Count every line below in which "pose" occurs, then give only the count.
╔══
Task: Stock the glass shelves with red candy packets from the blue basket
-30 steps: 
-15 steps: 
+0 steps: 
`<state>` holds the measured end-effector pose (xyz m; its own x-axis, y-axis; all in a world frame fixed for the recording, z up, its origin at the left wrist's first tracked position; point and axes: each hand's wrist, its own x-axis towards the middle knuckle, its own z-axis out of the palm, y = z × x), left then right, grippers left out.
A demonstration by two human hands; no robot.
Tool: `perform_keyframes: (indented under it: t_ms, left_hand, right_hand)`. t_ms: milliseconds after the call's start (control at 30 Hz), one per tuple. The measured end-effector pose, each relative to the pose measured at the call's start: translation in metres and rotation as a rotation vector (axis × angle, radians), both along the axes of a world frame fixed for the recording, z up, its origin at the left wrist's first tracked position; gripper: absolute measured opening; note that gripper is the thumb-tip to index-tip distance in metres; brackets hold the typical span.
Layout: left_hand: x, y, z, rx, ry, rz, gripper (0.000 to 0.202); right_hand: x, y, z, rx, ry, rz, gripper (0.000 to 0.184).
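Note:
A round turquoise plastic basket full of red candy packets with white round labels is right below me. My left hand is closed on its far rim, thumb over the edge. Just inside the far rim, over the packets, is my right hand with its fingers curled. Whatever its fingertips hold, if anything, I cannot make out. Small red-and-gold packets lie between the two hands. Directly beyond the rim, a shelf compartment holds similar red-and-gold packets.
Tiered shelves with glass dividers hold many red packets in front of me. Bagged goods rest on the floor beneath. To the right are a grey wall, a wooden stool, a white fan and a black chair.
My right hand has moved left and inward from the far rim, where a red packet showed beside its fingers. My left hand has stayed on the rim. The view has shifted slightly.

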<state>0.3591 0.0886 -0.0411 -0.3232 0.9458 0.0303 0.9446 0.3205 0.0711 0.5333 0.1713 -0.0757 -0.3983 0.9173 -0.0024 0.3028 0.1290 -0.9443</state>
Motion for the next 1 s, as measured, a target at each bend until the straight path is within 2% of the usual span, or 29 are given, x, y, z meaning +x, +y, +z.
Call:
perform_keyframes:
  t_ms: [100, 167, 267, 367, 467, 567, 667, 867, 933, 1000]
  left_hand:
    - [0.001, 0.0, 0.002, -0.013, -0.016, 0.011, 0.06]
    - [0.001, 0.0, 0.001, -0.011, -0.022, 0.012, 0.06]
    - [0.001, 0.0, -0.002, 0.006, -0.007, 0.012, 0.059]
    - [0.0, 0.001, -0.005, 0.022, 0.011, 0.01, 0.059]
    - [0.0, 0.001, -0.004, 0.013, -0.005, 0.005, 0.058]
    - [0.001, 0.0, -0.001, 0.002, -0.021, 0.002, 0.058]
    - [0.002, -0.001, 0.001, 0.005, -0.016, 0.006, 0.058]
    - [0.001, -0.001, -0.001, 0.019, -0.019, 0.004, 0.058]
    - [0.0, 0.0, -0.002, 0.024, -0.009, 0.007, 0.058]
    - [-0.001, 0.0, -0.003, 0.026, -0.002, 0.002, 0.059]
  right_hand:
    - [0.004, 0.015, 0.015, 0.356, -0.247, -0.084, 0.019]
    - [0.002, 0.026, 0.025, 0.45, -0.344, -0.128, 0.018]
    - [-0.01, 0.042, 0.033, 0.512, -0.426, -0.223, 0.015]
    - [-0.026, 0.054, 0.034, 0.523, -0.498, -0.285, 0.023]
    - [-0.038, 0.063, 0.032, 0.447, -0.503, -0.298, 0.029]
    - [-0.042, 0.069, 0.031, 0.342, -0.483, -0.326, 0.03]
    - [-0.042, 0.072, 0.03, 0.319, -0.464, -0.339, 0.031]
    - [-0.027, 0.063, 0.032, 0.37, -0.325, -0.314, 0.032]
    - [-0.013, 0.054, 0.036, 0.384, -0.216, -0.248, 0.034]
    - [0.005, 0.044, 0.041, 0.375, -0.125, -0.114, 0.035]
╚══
▶ [Response to this task]:
2